* **REQUIRED WORK**
Return all lines of the records that contain the word "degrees".

[Items listed in a dataset]
+===+

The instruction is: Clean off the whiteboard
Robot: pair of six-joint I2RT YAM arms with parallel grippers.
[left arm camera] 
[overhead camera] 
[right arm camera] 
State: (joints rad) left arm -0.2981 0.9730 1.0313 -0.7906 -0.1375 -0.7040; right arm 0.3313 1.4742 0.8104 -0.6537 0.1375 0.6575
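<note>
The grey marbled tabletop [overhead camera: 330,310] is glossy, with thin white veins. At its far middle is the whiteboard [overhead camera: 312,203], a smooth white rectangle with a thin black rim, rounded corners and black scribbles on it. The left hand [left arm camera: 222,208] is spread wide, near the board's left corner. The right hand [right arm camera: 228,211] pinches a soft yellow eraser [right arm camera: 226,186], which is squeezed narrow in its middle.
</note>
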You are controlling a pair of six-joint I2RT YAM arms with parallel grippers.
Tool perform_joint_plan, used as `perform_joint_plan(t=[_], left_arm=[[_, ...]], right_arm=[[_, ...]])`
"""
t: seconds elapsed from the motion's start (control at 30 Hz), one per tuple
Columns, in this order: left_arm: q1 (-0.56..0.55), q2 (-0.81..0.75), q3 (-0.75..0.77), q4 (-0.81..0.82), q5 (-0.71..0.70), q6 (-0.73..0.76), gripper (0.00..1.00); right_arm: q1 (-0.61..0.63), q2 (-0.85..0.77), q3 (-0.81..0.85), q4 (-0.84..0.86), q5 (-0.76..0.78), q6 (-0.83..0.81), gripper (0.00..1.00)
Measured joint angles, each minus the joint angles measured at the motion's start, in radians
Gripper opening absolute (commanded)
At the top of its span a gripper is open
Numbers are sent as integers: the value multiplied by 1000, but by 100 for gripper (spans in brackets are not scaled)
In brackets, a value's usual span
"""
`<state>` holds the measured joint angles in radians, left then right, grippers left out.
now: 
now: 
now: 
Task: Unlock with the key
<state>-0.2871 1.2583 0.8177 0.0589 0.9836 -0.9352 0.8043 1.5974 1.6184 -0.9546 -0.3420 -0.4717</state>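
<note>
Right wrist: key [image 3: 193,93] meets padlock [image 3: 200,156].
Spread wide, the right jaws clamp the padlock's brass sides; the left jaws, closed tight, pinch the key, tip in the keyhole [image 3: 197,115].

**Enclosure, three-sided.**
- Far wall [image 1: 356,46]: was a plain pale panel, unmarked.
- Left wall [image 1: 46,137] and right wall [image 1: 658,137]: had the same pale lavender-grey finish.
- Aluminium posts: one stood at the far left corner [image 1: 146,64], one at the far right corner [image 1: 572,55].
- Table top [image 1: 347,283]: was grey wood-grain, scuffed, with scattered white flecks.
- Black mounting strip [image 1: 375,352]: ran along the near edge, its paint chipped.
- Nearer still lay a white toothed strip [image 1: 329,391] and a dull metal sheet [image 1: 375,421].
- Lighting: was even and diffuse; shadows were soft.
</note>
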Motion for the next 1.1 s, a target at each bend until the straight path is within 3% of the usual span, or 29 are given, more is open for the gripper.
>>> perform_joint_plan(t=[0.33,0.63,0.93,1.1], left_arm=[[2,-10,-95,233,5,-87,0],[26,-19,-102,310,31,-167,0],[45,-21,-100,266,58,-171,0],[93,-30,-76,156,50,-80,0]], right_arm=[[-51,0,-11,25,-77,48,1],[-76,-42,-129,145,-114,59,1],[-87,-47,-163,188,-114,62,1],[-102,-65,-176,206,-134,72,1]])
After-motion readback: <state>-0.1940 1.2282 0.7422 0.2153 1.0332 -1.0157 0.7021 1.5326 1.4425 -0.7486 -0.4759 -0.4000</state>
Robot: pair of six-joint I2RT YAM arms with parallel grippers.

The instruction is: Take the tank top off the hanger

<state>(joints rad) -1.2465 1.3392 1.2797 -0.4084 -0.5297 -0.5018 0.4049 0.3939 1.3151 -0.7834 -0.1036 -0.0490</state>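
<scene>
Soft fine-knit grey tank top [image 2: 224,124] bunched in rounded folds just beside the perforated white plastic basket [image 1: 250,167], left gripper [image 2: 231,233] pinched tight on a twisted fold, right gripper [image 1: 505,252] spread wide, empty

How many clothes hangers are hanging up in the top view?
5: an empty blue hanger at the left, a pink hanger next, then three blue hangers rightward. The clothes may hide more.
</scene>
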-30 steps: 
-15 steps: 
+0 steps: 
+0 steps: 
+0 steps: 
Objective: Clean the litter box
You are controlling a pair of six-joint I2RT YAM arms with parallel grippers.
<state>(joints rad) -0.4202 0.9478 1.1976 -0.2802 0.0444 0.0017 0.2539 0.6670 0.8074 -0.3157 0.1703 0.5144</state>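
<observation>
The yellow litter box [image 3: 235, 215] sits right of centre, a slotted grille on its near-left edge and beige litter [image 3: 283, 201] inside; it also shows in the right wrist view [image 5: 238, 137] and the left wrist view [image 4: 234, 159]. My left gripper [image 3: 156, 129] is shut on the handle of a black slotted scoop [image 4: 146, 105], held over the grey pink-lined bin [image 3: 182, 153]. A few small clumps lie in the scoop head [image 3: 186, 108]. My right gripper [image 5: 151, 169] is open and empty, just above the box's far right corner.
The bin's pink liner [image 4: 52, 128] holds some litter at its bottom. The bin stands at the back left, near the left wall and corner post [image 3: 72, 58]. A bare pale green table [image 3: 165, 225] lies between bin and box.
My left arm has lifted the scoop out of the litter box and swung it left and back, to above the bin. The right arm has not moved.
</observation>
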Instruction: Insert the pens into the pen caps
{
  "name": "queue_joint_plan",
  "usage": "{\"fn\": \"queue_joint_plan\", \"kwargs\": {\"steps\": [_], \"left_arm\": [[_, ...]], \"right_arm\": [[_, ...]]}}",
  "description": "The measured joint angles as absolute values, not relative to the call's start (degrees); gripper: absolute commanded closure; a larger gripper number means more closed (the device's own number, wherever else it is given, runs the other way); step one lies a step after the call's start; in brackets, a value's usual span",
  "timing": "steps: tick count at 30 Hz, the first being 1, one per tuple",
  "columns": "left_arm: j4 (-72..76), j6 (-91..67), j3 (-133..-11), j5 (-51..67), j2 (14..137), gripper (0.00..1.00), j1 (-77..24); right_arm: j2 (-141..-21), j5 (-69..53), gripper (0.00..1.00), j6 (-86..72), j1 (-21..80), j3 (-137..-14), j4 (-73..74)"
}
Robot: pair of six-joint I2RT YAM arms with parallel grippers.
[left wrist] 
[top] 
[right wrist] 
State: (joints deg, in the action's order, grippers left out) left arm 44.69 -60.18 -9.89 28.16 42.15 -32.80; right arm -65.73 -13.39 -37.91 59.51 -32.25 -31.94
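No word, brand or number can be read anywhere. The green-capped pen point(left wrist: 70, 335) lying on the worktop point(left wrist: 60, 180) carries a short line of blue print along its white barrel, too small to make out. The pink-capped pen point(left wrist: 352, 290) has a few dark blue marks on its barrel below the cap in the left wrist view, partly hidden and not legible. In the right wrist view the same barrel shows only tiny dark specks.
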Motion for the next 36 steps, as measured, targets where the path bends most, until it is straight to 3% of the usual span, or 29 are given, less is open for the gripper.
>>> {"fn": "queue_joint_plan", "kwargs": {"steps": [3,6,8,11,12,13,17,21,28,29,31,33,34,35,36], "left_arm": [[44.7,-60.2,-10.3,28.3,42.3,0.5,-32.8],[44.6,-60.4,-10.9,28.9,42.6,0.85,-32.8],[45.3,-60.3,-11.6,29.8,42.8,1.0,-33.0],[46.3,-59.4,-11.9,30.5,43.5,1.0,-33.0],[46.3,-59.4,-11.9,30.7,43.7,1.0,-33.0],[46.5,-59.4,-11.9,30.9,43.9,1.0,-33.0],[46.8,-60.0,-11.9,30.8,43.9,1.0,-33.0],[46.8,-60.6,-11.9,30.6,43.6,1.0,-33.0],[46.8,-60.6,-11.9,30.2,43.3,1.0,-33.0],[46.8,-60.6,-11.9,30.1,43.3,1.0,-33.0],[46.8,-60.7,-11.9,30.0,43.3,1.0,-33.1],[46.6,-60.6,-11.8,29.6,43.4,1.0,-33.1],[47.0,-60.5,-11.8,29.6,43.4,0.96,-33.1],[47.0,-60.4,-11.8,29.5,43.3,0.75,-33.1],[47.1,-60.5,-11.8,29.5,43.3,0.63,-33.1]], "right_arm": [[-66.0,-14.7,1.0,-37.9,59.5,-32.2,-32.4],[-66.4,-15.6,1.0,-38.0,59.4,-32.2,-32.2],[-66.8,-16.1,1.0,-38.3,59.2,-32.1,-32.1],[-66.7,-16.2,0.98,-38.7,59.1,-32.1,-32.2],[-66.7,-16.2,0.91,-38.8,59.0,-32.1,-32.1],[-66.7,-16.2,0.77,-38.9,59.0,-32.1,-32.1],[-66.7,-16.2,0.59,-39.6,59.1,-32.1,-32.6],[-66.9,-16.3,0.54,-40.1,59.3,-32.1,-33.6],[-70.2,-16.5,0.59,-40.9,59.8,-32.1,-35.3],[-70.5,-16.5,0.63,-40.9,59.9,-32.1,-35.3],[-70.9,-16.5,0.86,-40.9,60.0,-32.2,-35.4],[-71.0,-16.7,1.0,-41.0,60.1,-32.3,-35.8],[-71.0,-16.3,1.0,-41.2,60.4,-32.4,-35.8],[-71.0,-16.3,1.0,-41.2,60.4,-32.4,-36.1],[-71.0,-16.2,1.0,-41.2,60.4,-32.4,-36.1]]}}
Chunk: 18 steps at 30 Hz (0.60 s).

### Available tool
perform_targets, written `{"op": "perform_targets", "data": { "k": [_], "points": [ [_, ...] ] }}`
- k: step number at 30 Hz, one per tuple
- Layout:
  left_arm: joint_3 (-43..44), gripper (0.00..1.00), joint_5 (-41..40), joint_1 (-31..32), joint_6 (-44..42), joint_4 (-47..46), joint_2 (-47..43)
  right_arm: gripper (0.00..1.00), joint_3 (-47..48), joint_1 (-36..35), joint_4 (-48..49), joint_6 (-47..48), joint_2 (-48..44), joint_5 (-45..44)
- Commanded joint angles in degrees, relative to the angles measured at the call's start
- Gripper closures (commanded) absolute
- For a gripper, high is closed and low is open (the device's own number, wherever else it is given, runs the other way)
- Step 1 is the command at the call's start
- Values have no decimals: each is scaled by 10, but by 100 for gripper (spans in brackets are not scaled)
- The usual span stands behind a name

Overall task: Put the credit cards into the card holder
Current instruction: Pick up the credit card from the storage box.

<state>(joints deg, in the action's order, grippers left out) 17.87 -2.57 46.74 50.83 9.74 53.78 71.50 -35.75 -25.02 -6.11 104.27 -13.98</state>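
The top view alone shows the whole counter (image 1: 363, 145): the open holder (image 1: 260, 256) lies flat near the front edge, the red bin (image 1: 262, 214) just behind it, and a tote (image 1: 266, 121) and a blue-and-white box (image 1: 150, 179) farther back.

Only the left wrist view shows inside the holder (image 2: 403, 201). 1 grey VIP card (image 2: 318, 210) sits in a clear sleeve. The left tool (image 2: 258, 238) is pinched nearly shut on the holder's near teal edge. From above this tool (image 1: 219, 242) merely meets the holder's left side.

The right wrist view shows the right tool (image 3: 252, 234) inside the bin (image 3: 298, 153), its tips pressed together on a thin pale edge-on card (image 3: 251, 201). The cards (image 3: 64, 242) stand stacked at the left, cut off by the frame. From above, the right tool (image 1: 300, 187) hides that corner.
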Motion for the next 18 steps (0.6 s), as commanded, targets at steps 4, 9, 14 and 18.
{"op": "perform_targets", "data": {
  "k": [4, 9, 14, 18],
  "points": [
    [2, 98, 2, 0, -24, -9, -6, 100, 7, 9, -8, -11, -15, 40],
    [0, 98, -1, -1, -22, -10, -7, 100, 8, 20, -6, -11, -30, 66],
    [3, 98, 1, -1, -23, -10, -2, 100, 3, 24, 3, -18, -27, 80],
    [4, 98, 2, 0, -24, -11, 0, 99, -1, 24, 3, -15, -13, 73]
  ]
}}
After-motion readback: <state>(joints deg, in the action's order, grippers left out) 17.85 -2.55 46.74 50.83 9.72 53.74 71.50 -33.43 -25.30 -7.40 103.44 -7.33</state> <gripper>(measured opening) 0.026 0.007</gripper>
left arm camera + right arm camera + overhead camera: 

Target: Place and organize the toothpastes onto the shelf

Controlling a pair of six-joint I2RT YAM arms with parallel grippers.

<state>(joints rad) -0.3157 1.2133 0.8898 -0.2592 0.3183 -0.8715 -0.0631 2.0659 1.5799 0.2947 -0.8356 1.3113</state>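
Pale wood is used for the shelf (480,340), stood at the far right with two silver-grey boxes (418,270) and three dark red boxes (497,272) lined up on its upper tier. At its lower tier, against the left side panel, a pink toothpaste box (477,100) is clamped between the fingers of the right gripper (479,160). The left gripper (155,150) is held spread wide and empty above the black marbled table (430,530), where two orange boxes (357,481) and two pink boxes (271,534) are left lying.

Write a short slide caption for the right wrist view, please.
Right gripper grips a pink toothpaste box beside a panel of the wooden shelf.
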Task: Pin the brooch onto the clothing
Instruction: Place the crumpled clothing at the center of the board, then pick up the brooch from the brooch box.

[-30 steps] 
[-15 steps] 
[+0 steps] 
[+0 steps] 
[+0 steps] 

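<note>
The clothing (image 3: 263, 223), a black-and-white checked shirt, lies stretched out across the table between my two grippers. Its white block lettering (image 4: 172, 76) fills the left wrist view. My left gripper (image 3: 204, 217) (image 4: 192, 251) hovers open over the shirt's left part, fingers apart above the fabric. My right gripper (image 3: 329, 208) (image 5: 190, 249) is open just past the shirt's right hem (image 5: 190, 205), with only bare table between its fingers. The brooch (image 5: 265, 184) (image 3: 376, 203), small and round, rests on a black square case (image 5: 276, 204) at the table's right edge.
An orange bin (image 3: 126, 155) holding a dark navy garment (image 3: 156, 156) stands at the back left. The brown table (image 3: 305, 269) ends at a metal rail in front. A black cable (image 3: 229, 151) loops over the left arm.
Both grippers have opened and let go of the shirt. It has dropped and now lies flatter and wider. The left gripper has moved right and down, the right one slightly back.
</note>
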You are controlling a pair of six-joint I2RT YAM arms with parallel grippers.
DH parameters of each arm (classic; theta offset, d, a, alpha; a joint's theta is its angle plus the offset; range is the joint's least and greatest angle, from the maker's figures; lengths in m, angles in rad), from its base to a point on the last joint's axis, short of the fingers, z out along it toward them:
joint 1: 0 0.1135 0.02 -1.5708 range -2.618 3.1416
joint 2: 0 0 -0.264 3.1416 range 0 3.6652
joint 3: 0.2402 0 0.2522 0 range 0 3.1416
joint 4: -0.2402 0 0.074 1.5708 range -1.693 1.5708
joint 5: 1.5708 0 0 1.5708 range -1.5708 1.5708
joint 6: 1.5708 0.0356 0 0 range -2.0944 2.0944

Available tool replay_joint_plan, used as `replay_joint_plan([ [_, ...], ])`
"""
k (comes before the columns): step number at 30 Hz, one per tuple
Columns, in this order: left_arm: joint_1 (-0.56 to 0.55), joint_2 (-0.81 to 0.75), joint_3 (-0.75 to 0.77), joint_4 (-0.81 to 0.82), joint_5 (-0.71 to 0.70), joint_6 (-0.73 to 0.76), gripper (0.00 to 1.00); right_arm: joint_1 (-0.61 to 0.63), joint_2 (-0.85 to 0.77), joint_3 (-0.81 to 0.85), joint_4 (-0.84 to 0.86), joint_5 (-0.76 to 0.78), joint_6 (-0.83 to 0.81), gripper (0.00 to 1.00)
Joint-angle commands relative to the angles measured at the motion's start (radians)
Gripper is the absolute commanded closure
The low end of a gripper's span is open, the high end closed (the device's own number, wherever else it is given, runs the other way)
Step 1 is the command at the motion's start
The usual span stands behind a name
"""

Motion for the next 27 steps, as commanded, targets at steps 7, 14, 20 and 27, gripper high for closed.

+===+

* **YOUR SOLUTION**
  "description": "The measured joint angles as absolute values, not relative to the call's start (degrees); gripper: absolute commanded closure; a larger gripper number means more closed (the device's own number, wherever else it is given, runs the other way); step one lies a step after the call's start; in brackets, a value's usual span",
- Commanded joint angles in degrees, relative to the angles measured at the call's start

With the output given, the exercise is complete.